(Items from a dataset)
- - -
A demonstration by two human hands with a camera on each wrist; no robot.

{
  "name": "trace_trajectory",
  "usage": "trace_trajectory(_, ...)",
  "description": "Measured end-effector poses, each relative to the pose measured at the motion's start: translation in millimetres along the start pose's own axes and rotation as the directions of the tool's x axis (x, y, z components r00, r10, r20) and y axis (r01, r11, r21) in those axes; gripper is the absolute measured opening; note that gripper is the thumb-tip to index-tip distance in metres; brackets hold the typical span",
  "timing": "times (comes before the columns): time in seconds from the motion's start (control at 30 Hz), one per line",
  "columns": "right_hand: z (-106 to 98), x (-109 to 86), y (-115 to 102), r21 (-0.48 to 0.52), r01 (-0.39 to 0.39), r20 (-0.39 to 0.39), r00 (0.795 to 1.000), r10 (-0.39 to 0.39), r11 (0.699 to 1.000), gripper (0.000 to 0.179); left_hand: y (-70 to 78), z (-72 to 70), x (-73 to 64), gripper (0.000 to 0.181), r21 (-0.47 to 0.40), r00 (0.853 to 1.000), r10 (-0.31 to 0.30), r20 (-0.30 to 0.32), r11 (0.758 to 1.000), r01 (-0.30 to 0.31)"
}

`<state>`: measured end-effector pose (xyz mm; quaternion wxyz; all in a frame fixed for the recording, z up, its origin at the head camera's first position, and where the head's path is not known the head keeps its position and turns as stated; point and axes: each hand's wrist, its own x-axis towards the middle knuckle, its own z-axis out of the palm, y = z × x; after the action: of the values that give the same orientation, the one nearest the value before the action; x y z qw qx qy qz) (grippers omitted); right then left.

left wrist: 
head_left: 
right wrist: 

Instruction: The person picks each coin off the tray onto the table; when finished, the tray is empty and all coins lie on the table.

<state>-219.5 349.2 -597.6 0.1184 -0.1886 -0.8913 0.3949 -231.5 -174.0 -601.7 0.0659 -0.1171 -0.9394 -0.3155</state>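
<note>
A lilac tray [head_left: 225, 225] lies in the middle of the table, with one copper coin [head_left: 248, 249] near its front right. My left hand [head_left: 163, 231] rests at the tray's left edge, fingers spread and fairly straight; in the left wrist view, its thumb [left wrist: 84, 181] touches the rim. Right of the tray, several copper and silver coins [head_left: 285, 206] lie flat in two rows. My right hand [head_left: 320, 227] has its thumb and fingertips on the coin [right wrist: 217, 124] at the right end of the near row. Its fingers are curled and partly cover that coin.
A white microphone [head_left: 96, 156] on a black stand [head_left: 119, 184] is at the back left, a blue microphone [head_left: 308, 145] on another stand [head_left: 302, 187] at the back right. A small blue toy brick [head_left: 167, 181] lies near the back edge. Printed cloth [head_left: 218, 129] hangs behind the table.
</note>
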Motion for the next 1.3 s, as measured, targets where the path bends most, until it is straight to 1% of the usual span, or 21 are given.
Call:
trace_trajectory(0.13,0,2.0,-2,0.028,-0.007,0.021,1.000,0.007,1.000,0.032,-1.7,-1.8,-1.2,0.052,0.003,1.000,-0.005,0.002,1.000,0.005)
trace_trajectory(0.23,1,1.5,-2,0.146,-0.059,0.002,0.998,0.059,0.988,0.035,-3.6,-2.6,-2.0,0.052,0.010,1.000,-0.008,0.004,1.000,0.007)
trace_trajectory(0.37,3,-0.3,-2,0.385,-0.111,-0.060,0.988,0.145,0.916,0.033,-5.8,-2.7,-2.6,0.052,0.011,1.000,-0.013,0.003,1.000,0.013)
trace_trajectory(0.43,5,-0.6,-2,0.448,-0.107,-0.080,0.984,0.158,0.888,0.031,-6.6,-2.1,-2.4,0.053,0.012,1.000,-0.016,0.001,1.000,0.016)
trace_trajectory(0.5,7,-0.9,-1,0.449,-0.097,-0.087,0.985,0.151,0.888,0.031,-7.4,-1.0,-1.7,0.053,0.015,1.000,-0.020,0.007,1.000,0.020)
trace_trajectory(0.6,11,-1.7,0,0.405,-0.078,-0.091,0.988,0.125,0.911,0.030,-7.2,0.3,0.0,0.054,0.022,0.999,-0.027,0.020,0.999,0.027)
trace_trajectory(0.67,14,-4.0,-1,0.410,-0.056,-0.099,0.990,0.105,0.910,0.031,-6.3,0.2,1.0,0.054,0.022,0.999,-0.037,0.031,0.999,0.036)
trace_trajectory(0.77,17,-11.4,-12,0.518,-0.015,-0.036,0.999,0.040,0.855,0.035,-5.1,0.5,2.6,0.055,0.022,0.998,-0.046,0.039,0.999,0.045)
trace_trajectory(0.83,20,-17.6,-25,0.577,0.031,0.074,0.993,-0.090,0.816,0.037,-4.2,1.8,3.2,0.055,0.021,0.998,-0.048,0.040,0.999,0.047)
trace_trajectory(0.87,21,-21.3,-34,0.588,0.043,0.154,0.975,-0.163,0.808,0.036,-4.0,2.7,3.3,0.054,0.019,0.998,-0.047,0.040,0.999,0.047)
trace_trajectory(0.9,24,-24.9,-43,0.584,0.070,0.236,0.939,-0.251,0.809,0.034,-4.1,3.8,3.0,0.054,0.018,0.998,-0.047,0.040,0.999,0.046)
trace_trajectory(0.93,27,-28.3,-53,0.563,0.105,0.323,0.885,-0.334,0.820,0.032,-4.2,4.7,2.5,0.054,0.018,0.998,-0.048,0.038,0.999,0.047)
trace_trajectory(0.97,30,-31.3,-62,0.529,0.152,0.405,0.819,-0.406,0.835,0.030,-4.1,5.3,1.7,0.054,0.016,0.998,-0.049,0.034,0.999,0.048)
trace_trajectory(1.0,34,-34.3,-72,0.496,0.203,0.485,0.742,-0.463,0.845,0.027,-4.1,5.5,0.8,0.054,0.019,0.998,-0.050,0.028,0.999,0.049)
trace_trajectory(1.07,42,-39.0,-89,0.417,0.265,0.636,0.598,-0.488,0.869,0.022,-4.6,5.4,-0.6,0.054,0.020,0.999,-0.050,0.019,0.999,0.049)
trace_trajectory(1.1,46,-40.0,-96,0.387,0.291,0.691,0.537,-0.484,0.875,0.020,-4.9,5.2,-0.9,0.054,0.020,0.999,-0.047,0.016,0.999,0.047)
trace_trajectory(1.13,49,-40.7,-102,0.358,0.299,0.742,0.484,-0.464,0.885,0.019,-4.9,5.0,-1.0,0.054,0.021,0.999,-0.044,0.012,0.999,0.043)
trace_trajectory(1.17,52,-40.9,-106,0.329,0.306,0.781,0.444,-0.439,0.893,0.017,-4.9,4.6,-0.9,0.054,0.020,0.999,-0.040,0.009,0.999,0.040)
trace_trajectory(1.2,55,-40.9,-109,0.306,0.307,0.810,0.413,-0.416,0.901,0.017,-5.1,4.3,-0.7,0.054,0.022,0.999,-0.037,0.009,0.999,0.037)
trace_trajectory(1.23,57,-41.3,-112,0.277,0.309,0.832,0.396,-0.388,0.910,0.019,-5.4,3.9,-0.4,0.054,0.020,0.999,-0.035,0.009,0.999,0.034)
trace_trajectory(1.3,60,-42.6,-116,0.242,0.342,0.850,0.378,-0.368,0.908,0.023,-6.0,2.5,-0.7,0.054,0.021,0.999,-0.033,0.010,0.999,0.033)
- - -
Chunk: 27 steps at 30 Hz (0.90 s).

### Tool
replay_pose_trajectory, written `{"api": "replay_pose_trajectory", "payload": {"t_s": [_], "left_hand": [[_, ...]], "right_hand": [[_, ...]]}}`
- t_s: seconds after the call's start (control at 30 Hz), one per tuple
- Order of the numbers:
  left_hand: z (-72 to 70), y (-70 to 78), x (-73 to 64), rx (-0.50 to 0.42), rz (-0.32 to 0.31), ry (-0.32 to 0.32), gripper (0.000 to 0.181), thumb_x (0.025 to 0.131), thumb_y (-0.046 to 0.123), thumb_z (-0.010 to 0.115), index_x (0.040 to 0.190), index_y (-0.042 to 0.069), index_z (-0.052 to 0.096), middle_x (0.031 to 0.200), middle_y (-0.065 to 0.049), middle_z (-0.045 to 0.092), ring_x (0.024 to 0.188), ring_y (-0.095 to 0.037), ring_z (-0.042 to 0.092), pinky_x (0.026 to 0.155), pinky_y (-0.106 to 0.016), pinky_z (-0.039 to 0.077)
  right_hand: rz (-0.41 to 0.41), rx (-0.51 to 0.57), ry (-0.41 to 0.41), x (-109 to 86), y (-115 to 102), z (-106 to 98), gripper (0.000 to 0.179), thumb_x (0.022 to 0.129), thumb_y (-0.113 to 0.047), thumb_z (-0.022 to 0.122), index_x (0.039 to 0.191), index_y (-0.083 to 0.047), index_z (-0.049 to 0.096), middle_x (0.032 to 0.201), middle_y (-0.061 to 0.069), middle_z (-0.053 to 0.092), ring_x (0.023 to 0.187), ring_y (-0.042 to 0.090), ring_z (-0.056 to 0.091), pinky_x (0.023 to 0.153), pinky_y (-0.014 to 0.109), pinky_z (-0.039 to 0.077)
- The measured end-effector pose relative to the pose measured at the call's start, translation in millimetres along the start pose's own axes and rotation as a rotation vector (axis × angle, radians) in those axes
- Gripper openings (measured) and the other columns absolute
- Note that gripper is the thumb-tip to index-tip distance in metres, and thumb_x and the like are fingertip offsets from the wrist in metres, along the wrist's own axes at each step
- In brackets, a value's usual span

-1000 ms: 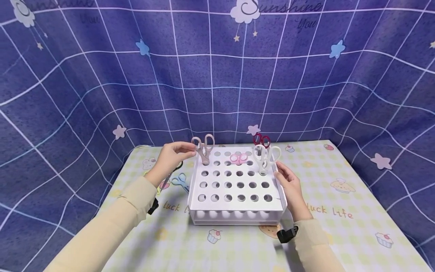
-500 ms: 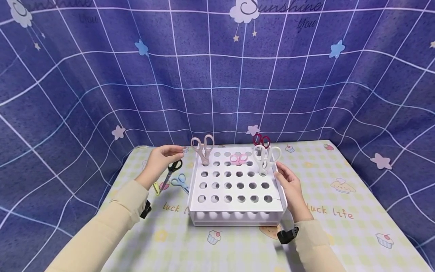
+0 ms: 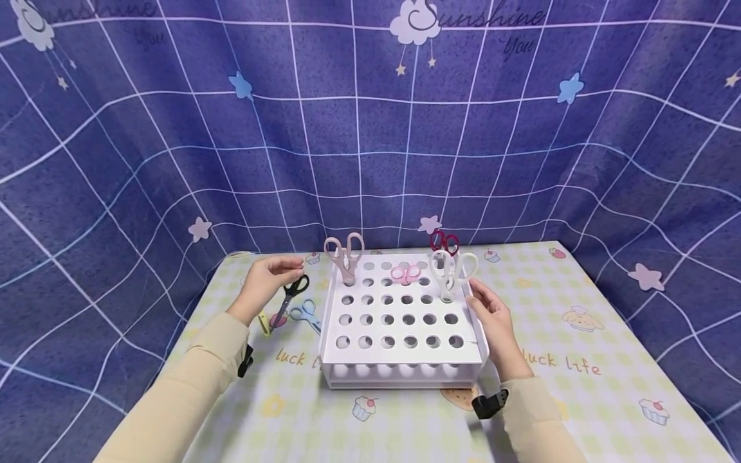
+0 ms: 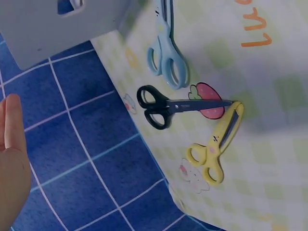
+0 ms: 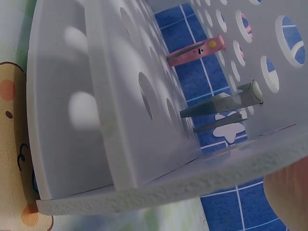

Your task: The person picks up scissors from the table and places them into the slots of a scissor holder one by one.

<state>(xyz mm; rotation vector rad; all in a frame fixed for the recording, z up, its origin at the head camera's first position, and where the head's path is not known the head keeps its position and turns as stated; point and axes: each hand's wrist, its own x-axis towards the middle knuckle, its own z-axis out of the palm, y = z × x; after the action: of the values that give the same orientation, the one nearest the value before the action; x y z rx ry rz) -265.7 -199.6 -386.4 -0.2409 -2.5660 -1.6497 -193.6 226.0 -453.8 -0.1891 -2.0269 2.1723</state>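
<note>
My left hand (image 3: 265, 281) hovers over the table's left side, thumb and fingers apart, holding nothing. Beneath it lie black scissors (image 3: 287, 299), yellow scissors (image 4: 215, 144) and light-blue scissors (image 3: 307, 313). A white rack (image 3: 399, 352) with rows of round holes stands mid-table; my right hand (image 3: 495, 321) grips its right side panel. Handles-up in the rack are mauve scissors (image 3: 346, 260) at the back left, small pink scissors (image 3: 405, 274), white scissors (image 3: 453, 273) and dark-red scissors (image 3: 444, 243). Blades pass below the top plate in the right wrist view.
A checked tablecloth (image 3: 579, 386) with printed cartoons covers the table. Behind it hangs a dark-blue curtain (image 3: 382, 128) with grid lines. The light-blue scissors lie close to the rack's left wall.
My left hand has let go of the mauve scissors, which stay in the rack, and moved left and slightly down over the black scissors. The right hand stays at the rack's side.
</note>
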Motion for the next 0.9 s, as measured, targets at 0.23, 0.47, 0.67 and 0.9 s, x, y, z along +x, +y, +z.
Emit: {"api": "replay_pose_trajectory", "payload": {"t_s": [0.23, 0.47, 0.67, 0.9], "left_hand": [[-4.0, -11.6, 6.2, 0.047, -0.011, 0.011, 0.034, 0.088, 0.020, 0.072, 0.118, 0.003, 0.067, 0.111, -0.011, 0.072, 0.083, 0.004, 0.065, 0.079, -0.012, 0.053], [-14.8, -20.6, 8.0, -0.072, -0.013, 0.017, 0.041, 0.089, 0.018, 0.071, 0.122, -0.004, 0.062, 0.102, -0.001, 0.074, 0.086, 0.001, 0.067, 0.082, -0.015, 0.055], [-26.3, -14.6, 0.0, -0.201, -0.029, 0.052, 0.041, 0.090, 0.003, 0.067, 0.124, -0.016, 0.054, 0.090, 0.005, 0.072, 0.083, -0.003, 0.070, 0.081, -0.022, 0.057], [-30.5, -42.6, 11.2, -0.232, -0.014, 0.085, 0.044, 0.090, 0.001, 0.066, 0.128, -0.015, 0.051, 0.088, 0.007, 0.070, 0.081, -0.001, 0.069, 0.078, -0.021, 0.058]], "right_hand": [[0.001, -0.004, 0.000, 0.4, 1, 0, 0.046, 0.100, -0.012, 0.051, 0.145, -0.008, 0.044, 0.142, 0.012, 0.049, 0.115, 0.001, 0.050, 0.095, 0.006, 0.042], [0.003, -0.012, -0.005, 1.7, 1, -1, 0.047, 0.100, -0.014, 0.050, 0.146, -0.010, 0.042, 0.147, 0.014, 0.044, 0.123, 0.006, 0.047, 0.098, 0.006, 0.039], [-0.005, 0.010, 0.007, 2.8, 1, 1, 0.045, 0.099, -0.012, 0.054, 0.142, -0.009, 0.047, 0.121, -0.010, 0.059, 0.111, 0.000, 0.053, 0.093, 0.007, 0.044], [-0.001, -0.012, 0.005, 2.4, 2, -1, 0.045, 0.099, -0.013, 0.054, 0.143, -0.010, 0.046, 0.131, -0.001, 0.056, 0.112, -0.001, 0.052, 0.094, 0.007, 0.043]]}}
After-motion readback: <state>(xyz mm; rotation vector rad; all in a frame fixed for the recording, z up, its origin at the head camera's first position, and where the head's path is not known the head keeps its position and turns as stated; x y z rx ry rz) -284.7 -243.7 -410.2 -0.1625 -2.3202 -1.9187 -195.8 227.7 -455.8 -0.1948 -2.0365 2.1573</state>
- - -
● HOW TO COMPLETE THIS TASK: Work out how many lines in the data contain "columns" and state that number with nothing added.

● ANSWER BELOW: 3